Task statement = Lines in the data below that contain the word "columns" are to be copied.

Data shown section start

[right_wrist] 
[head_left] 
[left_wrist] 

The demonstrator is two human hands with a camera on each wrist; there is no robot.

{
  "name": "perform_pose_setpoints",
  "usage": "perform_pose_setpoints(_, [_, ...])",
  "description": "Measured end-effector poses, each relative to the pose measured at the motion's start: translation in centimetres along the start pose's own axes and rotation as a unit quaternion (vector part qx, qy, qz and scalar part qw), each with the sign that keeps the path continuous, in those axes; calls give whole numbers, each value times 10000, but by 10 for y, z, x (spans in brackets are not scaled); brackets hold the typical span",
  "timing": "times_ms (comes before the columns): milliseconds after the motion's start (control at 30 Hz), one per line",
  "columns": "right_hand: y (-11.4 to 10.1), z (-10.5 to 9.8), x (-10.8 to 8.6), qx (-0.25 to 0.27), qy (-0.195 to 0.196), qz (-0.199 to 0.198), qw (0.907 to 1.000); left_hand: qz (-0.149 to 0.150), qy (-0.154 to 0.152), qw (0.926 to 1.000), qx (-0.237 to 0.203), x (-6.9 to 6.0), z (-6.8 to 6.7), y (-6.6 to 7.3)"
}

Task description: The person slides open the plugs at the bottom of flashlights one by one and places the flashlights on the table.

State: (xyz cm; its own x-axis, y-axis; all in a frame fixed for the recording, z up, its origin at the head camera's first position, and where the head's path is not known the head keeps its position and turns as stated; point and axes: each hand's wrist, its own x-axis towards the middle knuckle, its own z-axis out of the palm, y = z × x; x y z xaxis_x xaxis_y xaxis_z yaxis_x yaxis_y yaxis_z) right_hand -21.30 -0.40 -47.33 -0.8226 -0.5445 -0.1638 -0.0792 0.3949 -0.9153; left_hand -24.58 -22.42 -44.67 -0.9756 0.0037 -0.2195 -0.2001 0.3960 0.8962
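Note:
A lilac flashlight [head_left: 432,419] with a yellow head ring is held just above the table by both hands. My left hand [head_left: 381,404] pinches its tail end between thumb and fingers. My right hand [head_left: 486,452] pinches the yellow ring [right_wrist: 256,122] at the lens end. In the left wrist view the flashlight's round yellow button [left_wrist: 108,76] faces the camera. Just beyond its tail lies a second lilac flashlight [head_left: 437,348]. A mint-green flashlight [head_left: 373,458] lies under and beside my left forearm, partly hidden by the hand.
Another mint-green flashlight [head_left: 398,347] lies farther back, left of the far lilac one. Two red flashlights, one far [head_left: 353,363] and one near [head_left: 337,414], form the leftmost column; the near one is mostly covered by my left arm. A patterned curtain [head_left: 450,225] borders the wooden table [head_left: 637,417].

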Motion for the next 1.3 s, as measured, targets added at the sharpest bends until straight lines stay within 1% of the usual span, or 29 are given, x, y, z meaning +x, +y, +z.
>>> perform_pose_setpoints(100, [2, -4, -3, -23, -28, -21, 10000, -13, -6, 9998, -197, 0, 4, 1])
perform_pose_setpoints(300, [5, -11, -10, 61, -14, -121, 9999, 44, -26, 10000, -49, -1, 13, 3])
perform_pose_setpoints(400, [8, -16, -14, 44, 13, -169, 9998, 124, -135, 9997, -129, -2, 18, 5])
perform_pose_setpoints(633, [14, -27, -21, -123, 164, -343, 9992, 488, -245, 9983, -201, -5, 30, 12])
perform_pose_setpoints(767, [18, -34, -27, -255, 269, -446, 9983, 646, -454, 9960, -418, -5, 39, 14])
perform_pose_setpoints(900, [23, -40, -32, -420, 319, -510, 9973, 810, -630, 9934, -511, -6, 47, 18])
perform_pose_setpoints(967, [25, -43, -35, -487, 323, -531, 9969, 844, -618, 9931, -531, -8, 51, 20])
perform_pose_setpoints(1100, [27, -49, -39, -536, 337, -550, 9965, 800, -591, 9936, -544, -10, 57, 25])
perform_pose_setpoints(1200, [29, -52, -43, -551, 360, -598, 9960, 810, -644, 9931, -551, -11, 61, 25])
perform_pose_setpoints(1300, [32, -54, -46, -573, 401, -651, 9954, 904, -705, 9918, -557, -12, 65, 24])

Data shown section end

Response area =
  "timing": "times_ms (comes before the columns): milliseconds after the motion's start (control at 30 Hz), one per line",
  "columns": "right_hand: y (-11.4 to 10.1), z (-10.5 to 9.8), x (-10.8 to 8.6), qx (-0.25 to 0.27), qy (-0.195 to 0.196), qz (-0.199 to 0.198), qw (0.907 to 1.000); left_hand: qz (-0.149 to 0.150), qy (-0.154 to 0.152), qw (0.926 to 1.000), qx (-0.237 to 0.203), x (-6.9 to 6.0), z (-6.8 to 6.7), y (-6.6 to 7.3)"

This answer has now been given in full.